A los diáconos se os confía de modo particular el ministerio de la caridad, que se encuentra en el origen de la institución de la diaconía. El ministerio de la caridad dimana de la Eucaristía, cima y fuente de la vida de la Iglesia. Cuando la Eucaristía es efectivamente el centro de la vida del diácono no sólo lleva a los creyentes al encuentro de comunión con Cristo, sino que también les lleva y les da la fuerza para el encuentro de comunión con los hermanos. Atender a los pobres y necesitados, tener en cuenta las penas y sufrimientos de los hermanos, ser capaces de entregarse en bien del prójimo: estos son los signos distintivos del diácono, discípulo del Señor, que se alimenta con el Pan Eucarístico. El amor al prójimo no se debe solamente proclamar, se debe practicar.

5. El Señor nos ha dado ejemplo de siervo y servidor. En vuestra condición de diáconos, es decir, de servidores de Jesucristo, servid con amor y con alegría tanto a Dios como a los hombres. Sed compasivos y misericordiosos, acogedores y benignos para con los demás; dedicad a los otros vuestra persona, vuestros intereses, vuestro tiempo, vuestras fuerzas y vuestras vidas; sed servidores de la Misericordia. “Lo que habéis recibido gratis, dadlo gratis” (Mt 10, 8). El diácono, colaborador del obispo y de los presbíteros, debe ser juntamente con ellos, la viva y operante expresión de la caridad de la Iglesia: es, a la vez, pan para el hambriento, luz para el ciego, consuelo para el triste y apoyo del necesitado.

Para ser fiel a este triple servicio vivid día a día enraizados en lo más profundo del misterio eclesial, de la comunión de los Santos y de la vida sobrenatural; vivid sumergidos en la plegaria de modo que vuestro trabajo diario esté lleno de oración.

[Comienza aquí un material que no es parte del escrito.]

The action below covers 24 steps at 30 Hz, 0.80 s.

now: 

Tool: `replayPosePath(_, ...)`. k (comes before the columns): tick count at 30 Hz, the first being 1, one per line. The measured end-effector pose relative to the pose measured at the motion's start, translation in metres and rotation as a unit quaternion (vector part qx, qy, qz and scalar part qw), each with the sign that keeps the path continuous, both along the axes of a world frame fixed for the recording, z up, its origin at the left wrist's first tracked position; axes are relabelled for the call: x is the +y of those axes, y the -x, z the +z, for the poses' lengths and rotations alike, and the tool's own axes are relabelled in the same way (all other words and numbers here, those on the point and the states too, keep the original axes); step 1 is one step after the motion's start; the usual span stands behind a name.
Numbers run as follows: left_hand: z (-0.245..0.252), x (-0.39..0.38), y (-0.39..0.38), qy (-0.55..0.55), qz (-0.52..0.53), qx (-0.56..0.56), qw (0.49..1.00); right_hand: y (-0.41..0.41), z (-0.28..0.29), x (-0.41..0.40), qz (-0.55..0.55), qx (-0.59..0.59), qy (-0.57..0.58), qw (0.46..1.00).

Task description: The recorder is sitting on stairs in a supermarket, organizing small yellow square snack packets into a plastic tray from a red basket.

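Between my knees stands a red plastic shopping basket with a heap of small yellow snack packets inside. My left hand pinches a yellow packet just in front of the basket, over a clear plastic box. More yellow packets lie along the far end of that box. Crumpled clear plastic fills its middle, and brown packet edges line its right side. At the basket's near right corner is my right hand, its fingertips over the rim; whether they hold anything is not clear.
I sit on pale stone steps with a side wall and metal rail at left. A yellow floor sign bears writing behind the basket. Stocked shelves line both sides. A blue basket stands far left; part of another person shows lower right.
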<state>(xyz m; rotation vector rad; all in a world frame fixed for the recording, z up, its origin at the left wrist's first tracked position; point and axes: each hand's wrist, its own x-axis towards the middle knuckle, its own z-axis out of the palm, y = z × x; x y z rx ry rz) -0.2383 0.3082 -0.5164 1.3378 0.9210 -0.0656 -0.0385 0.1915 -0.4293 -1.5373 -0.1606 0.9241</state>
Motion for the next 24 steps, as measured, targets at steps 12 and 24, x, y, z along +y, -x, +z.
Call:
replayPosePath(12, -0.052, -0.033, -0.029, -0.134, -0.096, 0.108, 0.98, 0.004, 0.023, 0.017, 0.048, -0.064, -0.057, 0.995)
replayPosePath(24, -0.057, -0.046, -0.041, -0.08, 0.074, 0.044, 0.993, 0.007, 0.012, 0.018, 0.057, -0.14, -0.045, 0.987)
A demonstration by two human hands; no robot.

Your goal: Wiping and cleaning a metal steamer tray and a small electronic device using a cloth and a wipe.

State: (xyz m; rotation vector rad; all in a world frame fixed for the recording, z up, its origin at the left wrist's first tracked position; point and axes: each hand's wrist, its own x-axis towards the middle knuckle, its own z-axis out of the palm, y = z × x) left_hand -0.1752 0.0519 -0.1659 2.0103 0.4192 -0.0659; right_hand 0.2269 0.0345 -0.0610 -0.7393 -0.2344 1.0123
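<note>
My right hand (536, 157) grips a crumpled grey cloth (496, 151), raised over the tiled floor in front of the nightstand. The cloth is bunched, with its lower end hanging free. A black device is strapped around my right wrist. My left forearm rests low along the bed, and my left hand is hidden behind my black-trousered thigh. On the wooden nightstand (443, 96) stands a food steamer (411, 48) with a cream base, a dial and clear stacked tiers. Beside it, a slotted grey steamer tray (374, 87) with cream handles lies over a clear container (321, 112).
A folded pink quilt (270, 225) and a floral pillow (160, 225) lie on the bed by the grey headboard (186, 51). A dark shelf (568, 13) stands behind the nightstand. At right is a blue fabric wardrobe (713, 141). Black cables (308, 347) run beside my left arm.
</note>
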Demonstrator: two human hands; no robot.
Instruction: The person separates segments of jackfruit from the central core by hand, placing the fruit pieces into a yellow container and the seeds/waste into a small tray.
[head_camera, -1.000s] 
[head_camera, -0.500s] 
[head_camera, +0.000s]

Sed fieles a la celebración de la Liturgia de las Horas; es la oración incesante de la Iglesia por el mundo entero, que os está encomendada de modo directo. Esforzaos en fijar vuestra mirada y vuestro corazón en Dios con la oración personal diaria. La oración os ayudará superar el ruido exterior, las prisas de la jornada y los impulsos de vuestro  propio yo, y así a purificar vuestra mirada y vuestro corazón: la mirada para ver el mundo con los ojos de Dios y el corazón para amar a los hermanos y a la Iglesia con el corazón de Cristo. Así encontraréis en la oración el humus necesario para vivir vuestra promesa de disponibilidad y obediencia a Dios, a la Iglesia y al Obispo y así a los hermanos.

El celibato que acogéis libre, responsable y conscientemente, y que prometéis observar durante toda la vida por causa del reino de los cielos y para servicio de Dios y de los hermanos sea para vosotros símbolo y, al mismo tiempo, estímulo de vuestro servicio y fuente peculiar de fecundidad apostólica en el mundo. No olvidéis que el celibato es un don de Cristo que tanto mejor viviremos, cuanto más centrada esté nuestra vida en él. Movidos por un amor sincero a Jesucristo y viviendo este estado con total entrega, vuestra consagración a Jesucristo se renovará día a día. Por vuestro celibato os resultará más fácil consagraros con corazón indiviso al servicio de Dios y de los hombres.

6. Queridos hermanos todos: Dentro de pocos momentos suplicaré al Señor para que derrame el Espíritu Santo sobre estos hermanos, con el fin de que les “fortalezca con los siete dones de su gracia y cumplan fielmente la obra del ministerio”. Unámonos todos en esta suplica. Que la Virgen María, sierva y esclava del Señor, interceda para que estos dos hermanos nuestros reciban una nueva efusión del Espíritu Santo. Y oremos a Dios, fuente y origen de todo don, que nos conceda semillas de nuevas vocaciones al ministerio ordenado. A Él se lo pedimos por Jesucristo Nuestro Señor.